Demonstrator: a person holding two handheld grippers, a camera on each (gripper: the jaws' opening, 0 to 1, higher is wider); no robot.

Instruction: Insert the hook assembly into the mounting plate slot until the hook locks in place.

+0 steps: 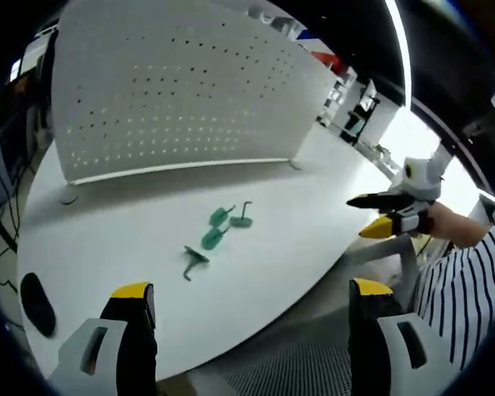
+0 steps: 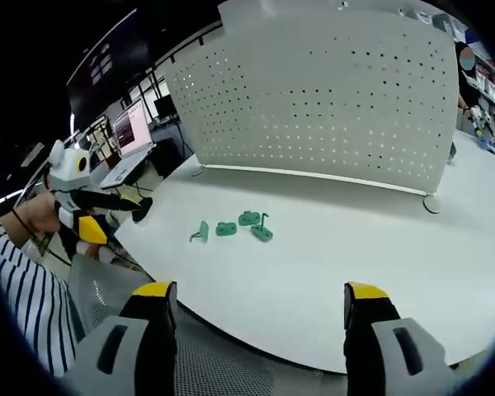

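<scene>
Several small green plastic parts lie close together on the white table [image 1: 107,223]. Two flat mounting pieces [image 1: 221,216] [image 1: 212,239] lie side by side. A third piece [image 1: 241,219] has a thin dark hook standing up from it, and a darker hook part [image 1: 193,261] lies nearest me. In the right gripper view the same cluster reads as an upright piece [image 2: 200,233], two flat pieces [image 2: 226,228] [image 2: 249,219] and the hooked one [image 2: 262,233]. My left gripper [image 1: 252,295] is open, short of the table edge. My right gripper [image 2: 257,295] is open too, also off the table; nothing is held.
A tall white perforated panel [image 1: 181,82] [image 2: 330,91] stands on round feet [image 2: 433,203] behind the parts. A black oval object [image 1: 37,302] lies at the table's near left. A striped sleeve [image 1: 462,280] [image 2: 21,289] is beside each gripper. Desks with a screen [image 2: 132,130] are beyond.
</scene>
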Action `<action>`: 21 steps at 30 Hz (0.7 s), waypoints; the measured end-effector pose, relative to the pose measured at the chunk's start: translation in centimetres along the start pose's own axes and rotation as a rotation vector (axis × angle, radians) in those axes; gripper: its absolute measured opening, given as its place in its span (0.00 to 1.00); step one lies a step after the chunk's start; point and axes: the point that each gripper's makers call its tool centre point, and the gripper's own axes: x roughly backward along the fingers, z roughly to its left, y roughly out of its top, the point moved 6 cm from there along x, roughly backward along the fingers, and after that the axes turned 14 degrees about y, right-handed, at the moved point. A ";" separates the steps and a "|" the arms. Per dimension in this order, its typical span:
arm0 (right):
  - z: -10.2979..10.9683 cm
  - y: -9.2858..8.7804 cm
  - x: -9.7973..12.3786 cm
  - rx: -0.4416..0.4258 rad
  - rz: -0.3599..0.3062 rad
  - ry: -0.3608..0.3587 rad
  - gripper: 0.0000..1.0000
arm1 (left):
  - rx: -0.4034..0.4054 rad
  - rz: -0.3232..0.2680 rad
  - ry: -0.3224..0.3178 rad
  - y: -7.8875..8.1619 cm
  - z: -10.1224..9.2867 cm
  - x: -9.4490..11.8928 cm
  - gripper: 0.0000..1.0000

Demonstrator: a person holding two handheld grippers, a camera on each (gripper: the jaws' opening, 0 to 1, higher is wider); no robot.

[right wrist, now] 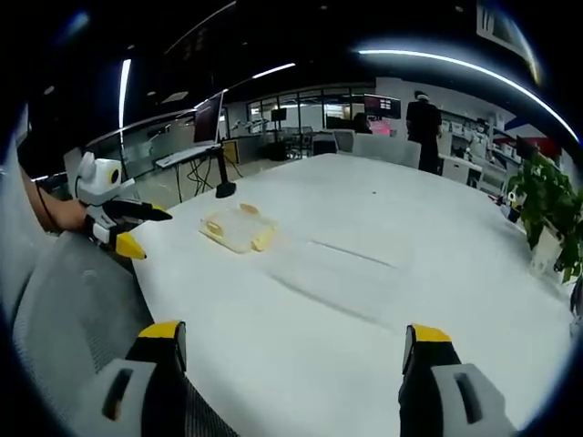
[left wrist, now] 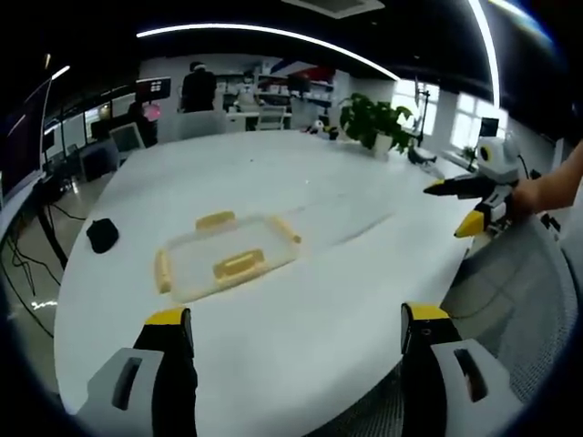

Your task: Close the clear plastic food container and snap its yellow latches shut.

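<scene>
On the big white worktop (left wrist: 301,300), the clear food container (left wrist: 225,258) sits by itself, both claws off it.

In the left gripper view the container lies flat with its lid on, yellow latches (left wrist: 238,265) along its edges; whether they're snapped down I can't tell. The left claw (left wrist: 298,330) is spread wide with nothing between its yellow tips, hanging over the near edge, well apart from the container. The right claw (left wrist: 462,208) pokes in from the right, held in a hand (left wrist: 537,193), parted and empty too. Right gripper view has the container (right wrist: 238,228) further off, near the far-left rim. A small black object (left wrist: 102,234) sits on the worktop's left edge, and a potted plant (left wrist: 375,122) stands at the back.
</scene>
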 end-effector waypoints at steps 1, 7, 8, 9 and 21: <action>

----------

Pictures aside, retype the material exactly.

**RESPONSE BOX:**
Demonstrator: a person holding two handheld grippers, a camera on each (gripper: the jaws' opening, 0 to 1, higher is wider); no robot.

Instruction: Insert the hook assembly into the mounting plate slot until the hook locks in place.

+0 steps: 
+0 steps: 

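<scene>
Several small green plastic parts lie close together on the white table [image 1: 107,223]. Two flat mounting pieces [image 1: 221,216] [image 1: 212,239] lie side by side. A third piece [image 1: 241,219] has a thin dark hook standing up from it, and a darker hook part [image 1: 193,261] lies nearest me. In the right gripper view the same cluster reads as an upright piece [image 2: 200,233], two flat pieces [image 2: 226,228] [image 2: 249,219] and the hooked one [image 2: 262,233]. My left gripper [image 1: 252,295] is open, short of the table edge. My right gripper [image 2: 257,295] is open too, also off the table; nothing is held.
A tall white perforated panel [image 1: 181,82] [image 2: 330,91] stands on round feet [image 2: 433,203] behind the parts. A black oval object [image 1: 37,302] lies at the table's near left. A striped sleeve [image 1: 462,280] [image 2: 21,289] is beside each gripper. Desks with a screen [image 2: 132,130] are beyond.
</scene>
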Action `<action>`: 21 steps at 30 Hz (0.7 s), waypoints; the measured end-effector pose, relative to the pose measured at the chunk's start: translation in centimetres along the start pose's own axes and rotation as a rotation vector (axis × angle, radians) in those axes; gripper: its absolute measured opening, given as its place in its span (0.00 to 1.00); step one lies a step after the chunk's start; point and axes: the point that each gripper's makers call its tool centre point, and the gripper's own axes: x roughly backward along the fingers, z roughly to its left, y roughly out of its top, the point moved 6 cm from there along x, roughly backward along the fingers, and after that the axes turned 14 degrees about y, right-handed, at the moved point. A ";" separates the steps and a "|" the arms. Per dimension in this order, its typical span:
arm0 (right):
  - z: -10.2979..10.9683 cm
  - y: -9.2858..8.7804 cm
  - x: -9.7973..12.3786 cm
  - rx: -0.4416..0.4258 rad
  - rz: -0.3599..0.3062 rad
  - ry: -0.3608..0.3587 rad
  - gripper: 0.0000..1.0000
arm1 (left):
  - rx: -0.4034..0.4054 rad
  - rz: -0.3232..0.2680 rad
  - ry: -0.3224..0.3178 rad
  - y: -7.8875..8.1619 cm
  - z: -10.1224..9.2867 cm
  - x: -9.4490..11.8928 cm
  - gripper: 0.0000..1.0000

Demonstrator: a person holding two handheld grippers, a camera on each (gripper: the jaws' opening, 0 to 1, higher is wider); no robot.

[right wrist, now] 
[left wrist, now] 

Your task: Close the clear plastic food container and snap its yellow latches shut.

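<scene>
On the big white worktop (left wrist: 301,300), the clear food container (left wrist: 225,258) sits by itself, both claws off it.

In the left gripper view the container lies flat with its lid on, yellow latches (left wrist: 238,265) along its edges; whether they're snapped down I can't tell. The left claw (left wrist: 298,330) is spread wide with nothing between its yellow tips, hanging over the near edge, well apart from the container. The right claw (left wrist: 462,208) pokes in from the right, held in a hand (left wrist: 537,193), parted and empty too. Right gripper view has the container (right wrist: 238,228) further off, near the far-left rim. A small black object (left wrist: 102,234) sits on the worktop's left edge, and a potted plant (left wrist: 375,122) stands at the back.
</scene>
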 end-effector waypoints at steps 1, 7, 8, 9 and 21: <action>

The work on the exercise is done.